And where do healthy boundaries fit into this? I have a right to keep a process to myself, don’t I? Why should I tell someone else how to do something?
I take my lead from Starhawk, who wrote:
I am a woman creating myself and all I can figure is
I'm on my own. This I have learned:
All of our activities should be influenced by the pleasure,
not the pain, principle. We have not come into the world to suffer,
or to inflict suffering.
Every day do something that is good only for you. Selfish?
No. Self possessed.
Balance it out by doing something equally good
for the benefit of all...
This will depend on your opportunities.
Only you will know what you can do.
If you are an artist use your power to be original-
to try to heal the wounds you see around you.
Everything we do needs passion to be done well.
Passion is precious. It indicates good mental health.

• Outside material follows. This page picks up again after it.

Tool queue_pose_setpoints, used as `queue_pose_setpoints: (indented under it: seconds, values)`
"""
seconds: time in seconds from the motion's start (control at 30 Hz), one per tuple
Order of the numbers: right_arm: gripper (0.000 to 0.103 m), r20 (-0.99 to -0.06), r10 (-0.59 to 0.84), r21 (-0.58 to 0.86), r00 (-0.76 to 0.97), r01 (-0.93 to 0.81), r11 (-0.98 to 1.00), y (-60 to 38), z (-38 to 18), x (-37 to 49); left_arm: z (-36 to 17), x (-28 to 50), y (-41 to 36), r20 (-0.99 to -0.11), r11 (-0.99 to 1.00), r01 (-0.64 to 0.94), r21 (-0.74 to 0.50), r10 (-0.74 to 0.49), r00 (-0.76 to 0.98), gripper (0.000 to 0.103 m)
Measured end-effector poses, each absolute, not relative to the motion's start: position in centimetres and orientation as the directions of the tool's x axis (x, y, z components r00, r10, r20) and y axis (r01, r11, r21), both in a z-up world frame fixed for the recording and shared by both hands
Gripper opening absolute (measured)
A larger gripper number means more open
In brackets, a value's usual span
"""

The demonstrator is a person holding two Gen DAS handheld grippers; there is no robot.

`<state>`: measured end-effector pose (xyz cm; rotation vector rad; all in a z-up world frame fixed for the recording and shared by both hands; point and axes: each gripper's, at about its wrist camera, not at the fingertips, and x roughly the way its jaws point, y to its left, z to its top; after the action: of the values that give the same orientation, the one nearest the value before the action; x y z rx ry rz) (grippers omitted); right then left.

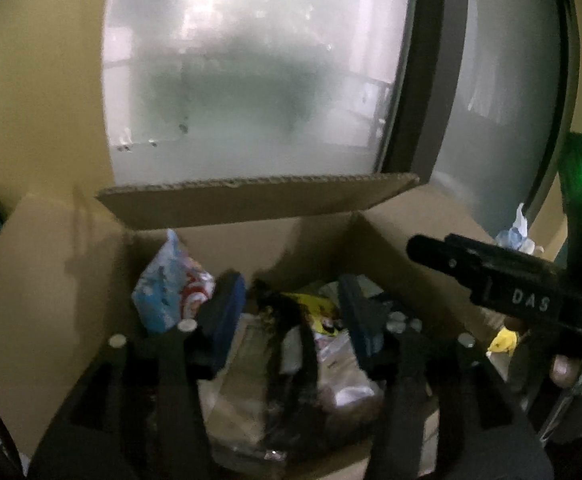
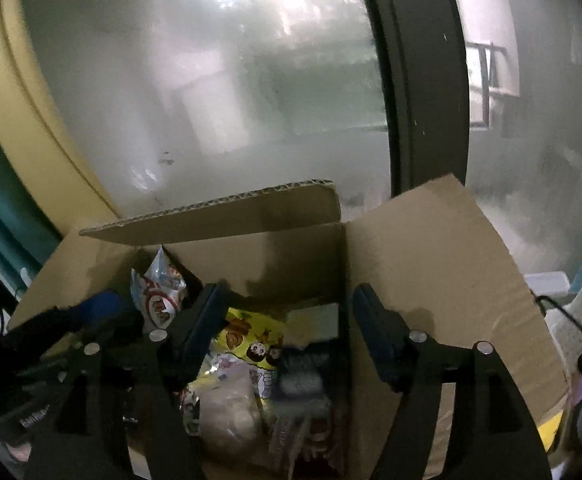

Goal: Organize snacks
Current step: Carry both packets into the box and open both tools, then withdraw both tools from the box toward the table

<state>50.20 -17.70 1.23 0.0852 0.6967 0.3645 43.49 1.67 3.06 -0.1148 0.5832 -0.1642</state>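
Home interior, dim. Tall frosted-glass window in dark frame, cream yellow wall; open brown cardboard box of mixed snack packets stands against it.

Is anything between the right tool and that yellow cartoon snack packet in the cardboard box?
Nothing visible: the open right tool hangs over the brown cardboard box, with the yellow cartoon snack packet exposed between its fingers. The far flap leans inward, above and behind it.

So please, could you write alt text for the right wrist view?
Open right tongs hover over an open cardboard box of snack packets, including a yellow cartoon-printed packet. A frosted window stands behind; the left tongs show at left.
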Motion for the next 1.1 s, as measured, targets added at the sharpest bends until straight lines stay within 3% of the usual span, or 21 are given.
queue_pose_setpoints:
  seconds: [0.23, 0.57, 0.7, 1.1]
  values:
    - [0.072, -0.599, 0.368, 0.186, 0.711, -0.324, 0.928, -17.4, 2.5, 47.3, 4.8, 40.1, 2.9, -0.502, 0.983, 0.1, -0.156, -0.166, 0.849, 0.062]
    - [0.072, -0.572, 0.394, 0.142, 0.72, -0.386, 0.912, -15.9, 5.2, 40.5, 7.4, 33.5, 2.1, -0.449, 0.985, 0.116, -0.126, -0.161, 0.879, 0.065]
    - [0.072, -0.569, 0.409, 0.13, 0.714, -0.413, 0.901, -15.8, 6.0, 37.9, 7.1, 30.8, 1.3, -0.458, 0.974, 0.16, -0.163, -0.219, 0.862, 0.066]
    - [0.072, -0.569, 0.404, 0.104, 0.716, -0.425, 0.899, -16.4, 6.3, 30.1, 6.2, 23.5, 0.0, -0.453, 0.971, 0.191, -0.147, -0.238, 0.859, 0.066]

Use it as an important energy source all day.
You are probably familiar with the idea that we keep encountering the same situation over and over again until we finally get the lesson in it. So when I am half way into an experience and suddenly have a flash of deja vu, it’s time to pay attention. I’ve done this before. what am I supposed to be learning?
Portia Nelson’s poem sums it up:
I walk down the street. There is a deep hole in the sidewalk. I fall in. I am lost...
I am helpless. It isn’t my fault. It takes forever to find a way out.
I walk down the same street. There is a deep hole in the sidewalk. I pretend I don’t see it. I fall in again. I can’t believe I am in the same place. But, it isn’t my fault. It still takes a long time to get out.
I walk down the same street. There is a deep hole in the sidewalk. I see it is there. I still fall in...it’s a habit. My eyes are open. I know where I am. It is my fault. I get out immediately.
I walk down the same street. There is a deep hole in the sidewalk. I walk around it.
I walk down another street.
So breaking patterns and establishing new habits take practice and takes repeating.
And what’s it going to get you?
A different reality.
A clearer sureness about what matters.
A clearer head in the studio.
And how do you know?
You don’t know. But imagine a lemon right now. Do you salivate? Can you feel the tartness in your mouth. Is that real?
The sensation is most definitely real.
Thinking has generated a physical response.
If you acknowledge this, then perhaps you can also acknowledge that how you think may truly create your reality.
By sharing you find generosity.
By forgiving, you find forgiveness,
By being clear about yourself, you find clarity with others.
Naomi Nye wrote this poem:
The Art of Disappearing
When they say Don't I know you?
When they invite you to the party
remember what parties are like
Someone telling you in a loud voice
they once wrote a poem.
Greasy sausage balls on a paper plate.
If they say We should get together
It's not that you don't love them anymore.
You're trying to remember something
too important to forget.
Trees. The monastery bell at twilight.
Tell them you have a new project.
It will never be finished.
When someone recognizes you in a grocery store
nod briefly and become a cabbage.
When someone you haven't seen in ten years
appears at the door,
don't start singing him all your new songs.
You will never catch up.
Walk around feeling like a leaf.
Know you could tumble any second.
Then decide what to do with your time.
I love that last part. At first glance I thought this poem was about someone who is anti-social. But it isn't. Instead the poem seems to me, to end with a message which is "this is how I am intentional".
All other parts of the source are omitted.